* _WHAT NEEDS TO BE DONE_
Please reproduce the whole listing without altering anything.

* _INPUT DATA_
/---

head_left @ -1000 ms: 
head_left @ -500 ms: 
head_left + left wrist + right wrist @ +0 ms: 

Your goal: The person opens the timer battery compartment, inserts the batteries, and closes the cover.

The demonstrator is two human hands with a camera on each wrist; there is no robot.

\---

* _TASK RESPONSE_
head_left @ -1000 ms: 
head_left @ -500 ms: 
head_left + left wrist + right wrist @ +0 ms: 

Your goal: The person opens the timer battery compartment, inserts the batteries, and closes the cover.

The demonstrator is two human hands with a camera on each wrist; there is no robot.

With the output given, the exercise is complete.